Global social media platforms’ contract with members are broken as most have disclosed major confidentiality breaches allowing unauthorized companies access to billions of members’ data and information without knowledge nor consent. In June 2018, Facebook disclosed giving dozens of companies special access to user data, detailing for the first time a host of deals that contrasted with the digital network giant's previous public statements that it restricted personal information to outsiders. Mitigating these kind of large scale data privacy breaches is now a top imperative for most companies today.
Another growing issue is Intellectual Property (IP) theft. IP refers to creations of the mind, such as inventions, literary and artistic works, and designs, symbols, names and images used in commerce, according to the World Intellectual Property Organization. IP is protected in law by patents, copyright and trademarks, enabling people to earn recognition or financial benefit from what they invent or create. The root cause for IP theft is inadequate computing encryption and data protection tools as private content continue to be accessed, disclosed, modified and/or distributed by unauthorized parties.

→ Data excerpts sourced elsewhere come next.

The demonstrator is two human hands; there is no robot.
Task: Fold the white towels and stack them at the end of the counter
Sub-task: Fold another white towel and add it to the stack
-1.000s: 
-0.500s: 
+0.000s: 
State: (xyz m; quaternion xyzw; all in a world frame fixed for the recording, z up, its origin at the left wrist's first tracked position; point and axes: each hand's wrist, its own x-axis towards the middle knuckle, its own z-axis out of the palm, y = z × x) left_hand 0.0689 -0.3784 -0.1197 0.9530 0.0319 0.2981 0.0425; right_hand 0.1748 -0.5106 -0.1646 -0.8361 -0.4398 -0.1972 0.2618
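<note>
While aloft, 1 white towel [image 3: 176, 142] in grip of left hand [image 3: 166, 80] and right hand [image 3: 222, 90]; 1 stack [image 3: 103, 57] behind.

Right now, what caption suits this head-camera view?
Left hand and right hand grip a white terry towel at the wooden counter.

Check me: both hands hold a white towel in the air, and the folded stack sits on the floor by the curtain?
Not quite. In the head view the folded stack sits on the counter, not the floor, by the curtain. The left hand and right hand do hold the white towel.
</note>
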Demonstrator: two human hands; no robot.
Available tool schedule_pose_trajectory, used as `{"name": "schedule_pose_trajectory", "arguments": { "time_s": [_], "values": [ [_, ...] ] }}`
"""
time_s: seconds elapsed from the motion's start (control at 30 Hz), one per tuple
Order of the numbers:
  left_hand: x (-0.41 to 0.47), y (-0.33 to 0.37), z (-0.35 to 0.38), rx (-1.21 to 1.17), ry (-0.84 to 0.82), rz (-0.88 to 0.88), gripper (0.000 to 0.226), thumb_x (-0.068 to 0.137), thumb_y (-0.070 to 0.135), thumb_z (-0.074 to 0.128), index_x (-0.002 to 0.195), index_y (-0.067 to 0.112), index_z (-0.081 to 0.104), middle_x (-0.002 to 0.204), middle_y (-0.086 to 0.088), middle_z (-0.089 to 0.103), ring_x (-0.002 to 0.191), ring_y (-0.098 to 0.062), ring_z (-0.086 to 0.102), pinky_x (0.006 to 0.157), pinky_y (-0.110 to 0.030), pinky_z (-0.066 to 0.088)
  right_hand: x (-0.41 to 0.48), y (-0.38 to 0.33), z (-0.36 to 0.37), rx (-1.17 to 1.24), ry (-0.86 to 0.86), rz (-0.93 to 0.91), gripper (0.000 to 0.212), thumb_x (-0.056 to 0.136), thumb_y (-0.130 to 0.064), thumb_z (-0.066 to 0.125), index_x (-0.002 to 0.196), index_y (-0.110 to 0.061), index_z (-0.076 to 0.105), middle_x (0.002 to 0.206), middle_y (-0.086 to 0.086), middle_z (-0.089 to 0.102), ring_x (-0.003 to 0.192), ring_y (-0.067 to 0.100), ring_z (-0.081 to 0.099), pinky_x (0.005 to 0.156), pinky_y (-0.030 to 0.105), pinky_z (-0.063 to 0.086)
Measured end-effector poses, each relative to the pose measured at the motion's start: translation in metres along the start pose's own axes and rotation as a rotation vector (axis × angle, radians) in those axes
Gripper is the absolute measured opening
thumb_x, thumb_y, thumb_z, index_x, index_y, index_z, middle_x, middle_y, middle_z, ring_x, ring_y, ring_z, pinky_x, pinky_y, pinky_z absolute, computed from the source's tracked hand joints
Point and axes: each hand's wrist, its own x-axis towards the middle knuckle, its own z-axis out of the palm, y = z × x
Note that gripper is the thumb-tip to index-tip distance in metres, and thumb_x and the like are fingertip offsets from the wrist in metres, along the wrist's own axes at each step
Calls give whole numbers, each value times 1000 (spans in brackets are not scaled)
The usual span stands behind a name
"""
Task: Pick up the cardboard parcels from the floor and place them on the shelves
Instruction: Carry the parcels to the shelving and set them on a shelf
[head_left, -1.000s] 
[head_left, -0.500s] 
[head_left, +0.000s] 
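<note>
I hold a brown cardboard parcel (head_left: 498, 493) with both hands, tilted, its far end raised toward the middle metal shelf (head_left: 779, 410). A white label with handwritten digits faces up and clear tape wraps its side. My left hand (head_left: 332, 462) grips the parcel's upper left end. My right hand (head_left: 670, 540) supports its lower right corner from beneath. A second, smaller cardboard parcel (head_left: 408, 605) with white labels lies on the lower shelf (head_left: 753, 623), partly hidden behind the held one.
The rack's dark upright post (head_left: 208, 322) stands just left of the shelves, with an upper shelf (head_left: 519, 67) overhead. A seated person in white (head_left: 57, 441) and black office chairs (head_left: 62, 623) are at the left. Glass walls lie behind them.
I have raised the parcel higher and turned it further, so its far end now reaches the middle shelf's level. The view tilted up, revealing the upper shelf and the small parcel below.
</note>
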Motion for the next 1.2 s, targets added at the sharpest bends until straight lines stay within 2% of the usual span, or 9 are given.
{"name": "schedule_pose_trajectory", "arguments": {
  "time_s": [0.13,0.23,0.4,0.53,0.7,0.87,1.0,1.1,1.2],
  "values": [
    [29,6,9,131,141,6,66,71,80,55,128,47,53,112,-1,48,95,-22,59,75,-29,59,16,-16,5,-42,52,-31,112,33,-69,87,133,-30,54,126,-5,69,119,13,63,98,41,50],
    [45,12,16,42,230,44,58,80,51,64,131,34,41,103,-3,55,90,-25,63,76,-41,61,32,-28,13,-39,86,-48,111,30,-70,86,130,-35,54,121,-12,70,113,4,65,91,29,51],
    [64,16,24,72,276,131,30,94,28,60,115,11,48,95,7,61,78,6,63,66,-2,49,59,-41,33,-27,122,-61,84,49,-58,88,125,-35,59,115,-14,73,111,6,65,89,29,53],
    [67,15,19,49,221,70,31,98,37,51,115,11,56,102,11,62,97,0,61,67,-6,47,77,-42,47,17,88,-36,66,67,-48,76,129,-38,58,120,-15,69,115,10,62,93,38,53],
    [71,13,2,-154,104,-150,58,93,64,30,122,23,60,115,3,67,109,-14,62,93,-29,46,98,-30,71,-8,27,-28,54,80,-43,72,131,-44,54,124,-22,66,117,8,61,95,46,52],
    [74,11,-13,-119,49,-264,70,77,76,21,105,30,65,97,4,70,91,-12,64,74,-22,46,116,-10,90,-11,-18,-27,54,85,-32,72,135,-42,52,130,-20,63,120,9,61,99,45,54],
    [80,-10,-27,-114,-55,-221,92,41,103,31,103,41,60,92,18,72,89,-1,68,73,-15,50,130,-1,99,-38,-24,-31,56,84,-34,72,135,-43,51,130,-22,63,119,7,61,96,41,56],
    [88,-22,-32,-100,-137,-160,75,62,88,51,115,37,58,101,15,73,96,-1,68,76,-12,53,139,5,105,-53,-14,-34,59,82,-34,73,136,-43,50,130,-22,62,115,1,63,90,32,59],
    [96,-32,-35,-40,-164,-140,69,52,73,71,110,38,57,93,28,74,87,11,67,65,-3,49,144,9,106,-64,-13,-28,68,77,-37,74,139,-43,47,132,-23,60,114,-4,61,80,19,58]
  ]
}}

Thanks to the greater awareness of data protection issues and growing stringent regulatory laws like Europe’s General Data Protection Regulation (GDPR) and California Consumer Privacy Act (CCPA), there is now a growing interest to improve and to move ahead of today’s vulnerable legacy network security and encryption protocols. Future security and encryption technologies will adopt new authentication (verification) schemes for better personal identity protection, while other advancing technologies will use healthy AI mechanisms to power encryption systems that yield ecosystem-positive data privacy and IP rights behaviors.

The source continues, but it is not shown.